CORD platform-install

This repository contains Ansible playbooks for installing and configuring software components that build a CORD POD: OpenStack, ONOS, and XOS.

It is used as a sub-module of the main CORD repository, but can independently bring up various CORD profiles for development work.

If you want to set up an entire CORD pod on physical hardware, or set up the Cord-in-a-Box deployment, you should start at the CORD repository.

Using platform-install for development

Bootstrapping your development environment

There's a helper script, scripts/cord-bootstrap.sh. that will install development environment prerequisites on a Ubuntu 14.04 node. You can download it with:

curl -O ~/cord-bootstrap.sh https://github.com/opencord/platform-install/raw/master/scripts/cord-bootstrap.sh

Running the script will install the repo tool, Ansible, and Docker, as well as make a checkout of the CORD manifest into ~/cord.

You can specify which gerrit changesets you would like repo to checkout using the -b option on the script as documented here.

Once you have done this, if you're not already in the docker group, you should logout and log back into your system to refresh your user account's group membership. If you don't do this, any docker command you run or ansible runs for you will fail. You can check your group membership by running groups.

Once you log back in, you may want to run tmux to maintain a server-side session you can reconnect to, in case of network trouble.

All of the commands below assume you're in the cord/build/platform-install directory.

Credentials

Credentials will be autogenerated and placed in the credentials/ directory when the playbooks are run, where the credential name is the filename, and the contents of the file is the password.

For most profiles the XOS admin user is named xosadmin@opencord.org.

Development Loop

Most profiles are run by specifying an inventory file when running ansible-playbook.
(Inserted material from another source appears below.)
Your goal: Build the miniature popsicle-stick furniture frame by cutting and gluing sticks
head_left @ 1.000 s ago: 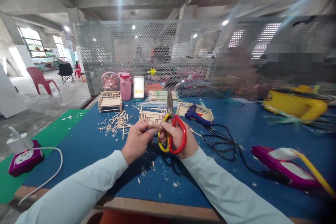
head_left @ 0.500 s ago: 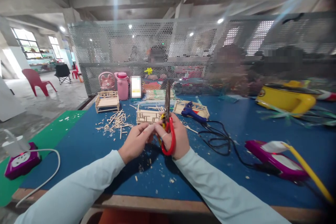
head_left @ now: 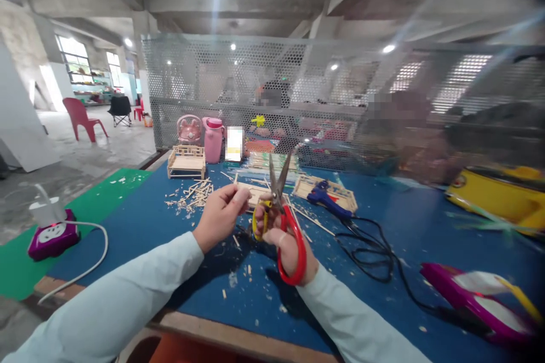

Most of the time, you want to run the deploy-xos-playbook.yml playbook.

For example, to run the frontend config, you would run:

ansible-playbook -i inventory/frontend deploy-xos-playbook.yml

Assuming it runs without error, you can then explore the environment you've set up. When you're ready to tear down your environment, run:

ansible-playbook -i inventory/frontend teardown-playbook.yml

This will destroy all the docker containers created, and delete the ~/cord_profile directory.

You can then re-run, or run a different profile.

Creating a new CORD profile

To create a new CORD profile, you should:

  1. Create an inventory file in inventory/ that defines the cord_profile variable, with the name of your profile.
[all:vars]
cord_profile=my-profile
  1. Create a .yaml variables file in profile_manifests/ with the name of your profile (ex: my-profile.yaml), and populate it with your configuration.

  2. To test the profile, run the deploy-xos-playbook.yml playbook using your inventory profile: ansible-playbook -i inventory/my-profile deploy-xos-playbook.yml

Making changes and lint checking your changes

Before commit, please run ./scripts/lintcheck.sh . in the repo root, which will perform the same ansible-lint check that Jenkins performs when in review in gerrit.

Specific profiles notes

api-test

This profile runs API tests for both the REST and TOSCA APIs. This can be done in an automated fashion:

ansible-playbook -i inventory/api-test api-test-playbook.yml

The XOS credentials in this config are padmin@vicci.org and letmein (until the tests are modified to support generated credentials).

frontend

Builds a basic XOS frontend installation, useful for UI testing and experimentation.

mock-rcord, mock-mcord

Builds a Mock R-CORD or Mock M-CORD pod, without running service synchronizers in a manner similar to frontend.

opencloud

Used as a part of the OpenCloud deployment. Similar to rcord.

rcord

Used as a part of the R-CORD deployment. Sets up infrastructure pieces including OpenStack (via Juju) and ONOS as well as XOS.